In early 2017, just a few months before Zach’s scheduled trial, Jason Autry finally agreed to testify for the prosecution as part of a plea deal that has yet to be disclosed publicly. According to Jason Autry, he himself was not involved in the abduction, and this is one detail that we can be relatively certain of: Jason Autry’s cell phone was pinging from a great distance away from both Holly and the other men at the time of the abduction.

On the stand, Autry claimed that he went to Shayne Austin’s home that morning to buy drugs where he saw Holly’s body wrapped in a multi-colored blanket in the back of Zach’s white truck. Zach, Dylan, and Shayne were there, allegedly disposing of evidence from the crime in a burn barrel. According to Autry, Zach later told him that Zach, Dylan, and Shayne went to the Bobo residence that morning to teach Clint how to make meth.
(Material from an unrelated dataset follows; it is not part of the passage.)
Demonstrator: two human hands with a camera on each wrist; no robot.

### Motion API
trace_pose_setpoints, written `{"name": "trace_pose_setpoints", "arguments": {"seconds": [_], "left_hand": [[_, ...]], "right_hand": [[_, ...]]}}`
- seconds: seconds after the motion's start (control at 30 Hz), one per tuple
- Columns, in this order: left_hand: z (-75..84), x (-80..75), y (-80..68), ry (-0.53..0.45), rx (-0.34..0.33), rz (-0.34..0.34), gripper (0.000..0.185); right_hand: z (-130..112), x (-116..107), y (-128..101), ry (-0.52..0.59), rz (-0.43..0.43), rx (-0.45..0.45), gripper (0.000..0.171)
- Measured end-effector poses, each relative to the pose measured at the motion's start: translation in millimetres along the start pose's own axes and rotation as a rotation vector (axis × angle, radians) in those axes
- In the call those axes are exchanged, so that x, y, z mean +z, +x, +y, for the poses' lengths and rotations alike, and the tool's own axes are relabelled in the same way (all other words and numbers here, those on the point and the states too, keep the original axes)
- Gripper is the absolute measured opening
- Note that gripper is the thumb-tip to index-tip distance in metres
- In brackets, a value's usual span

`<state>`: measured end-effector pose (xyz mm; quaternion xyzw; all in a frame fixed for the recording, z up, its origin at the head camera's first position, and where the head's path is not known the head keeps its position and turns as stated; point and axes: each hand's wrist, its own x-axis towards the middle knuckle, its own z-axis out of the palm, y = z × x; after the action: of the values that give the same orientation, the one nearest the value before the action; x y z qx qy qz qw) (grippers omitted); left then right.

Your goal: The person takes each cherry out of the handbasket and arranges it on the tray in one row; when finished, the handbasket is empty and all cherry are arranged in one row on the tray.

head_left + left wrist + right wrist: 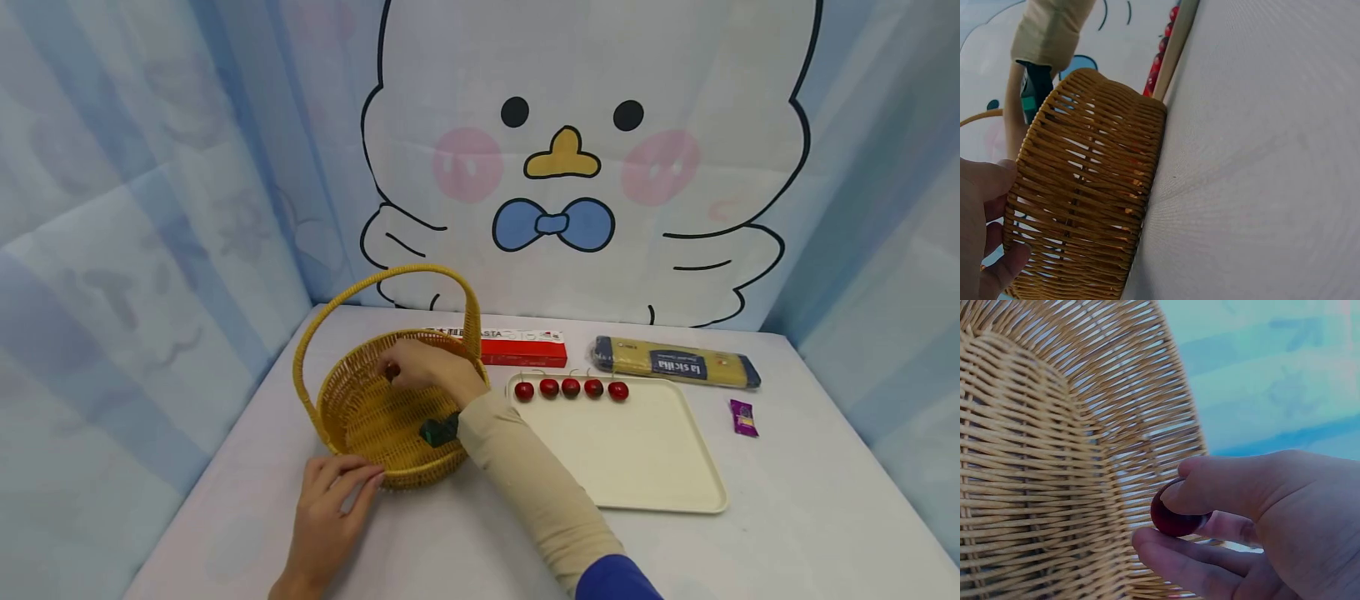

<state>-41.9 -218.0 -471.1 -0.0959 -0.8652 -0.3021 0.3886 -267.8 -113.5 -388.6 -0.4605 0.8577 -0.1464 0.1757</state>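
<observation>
A yellow-brown wicker basket (pixel 386 421) with a tall arched handle stands left of the middle in the head view. My right hand (pixel 423 364) is inside it, over the far part. A dark red cherry (pixel 1175 509) is pinched between that hand's thumb and fingers, seen best in the right wrist view. My left hand (pixel 330 517) holds the near rim of the basket, its fingers (pixel 1010 265) against the woven side in the left wrist view. Several red cherries (pixel 571 387) with stems lie in a row along the back of a cream tray (pixel 630 458).
Behind the basket and tray lies a red and white pasta box (pixel 525 348). A yellow pasta packet (pixel 675 362) rests at the back right, with a small purple wrapped packet (pixel 743 417) in front. Patterned curtains (pixel 135 250) surround the white table.
</observation>
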Motion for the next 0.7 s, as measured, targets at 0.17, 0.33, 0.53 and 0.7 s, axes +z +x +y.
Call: {"name": "trace_pose_setpoints", "arguments": {"seconds": [0.17, 0.33, 0.53, 0.7], "left_hand": [[-1.7, 1.0, 0.0, -0.013, 0.022, 0.015, 0.02], [-2.6, 2.0, 0.1, -0.031, 0.054, 0.044, 0.024], [-4.0, 3.4, -0.6, -0.061, 0.086, 0.074, 0.015], [-5.0, 5.0, -0.7, -0.071, 0.096, 0.086, 0.016]], "right_hand": [[-4.1, -6.7, -11.6, -0.057, 0.037, -0.023, 0.03], [-6.9, -13.1, -26.7, -0.055, 0.091, -0.017, 0.028], [-7.1, -18.0, -49.3, -0.038, 0.161, 0.005, 0.029], [-2.1, -18.5, -72.3, 0.005, 0.222, 0.005, 0.028]]}}
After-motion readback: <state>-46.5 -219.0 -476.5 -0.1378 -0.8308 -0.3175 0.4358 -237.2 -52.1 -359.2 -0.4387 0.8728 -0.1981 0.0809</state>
Clint was never asked about this at trial, but he later denied this claim and no evidence was ever presented to substantiate any methamphetamine use by Clint or any relationship between him and these men. When they arrived, Holly allegedly came out of the house “screaming and hollering” and at that moment, they decided to abduct her. She was taken to a local barn that was owned by the grandmother of both Shayne Austin and Jason Autry, who were second cousins. (Note: Jason Autry was also a second cousin to Holly Bobo).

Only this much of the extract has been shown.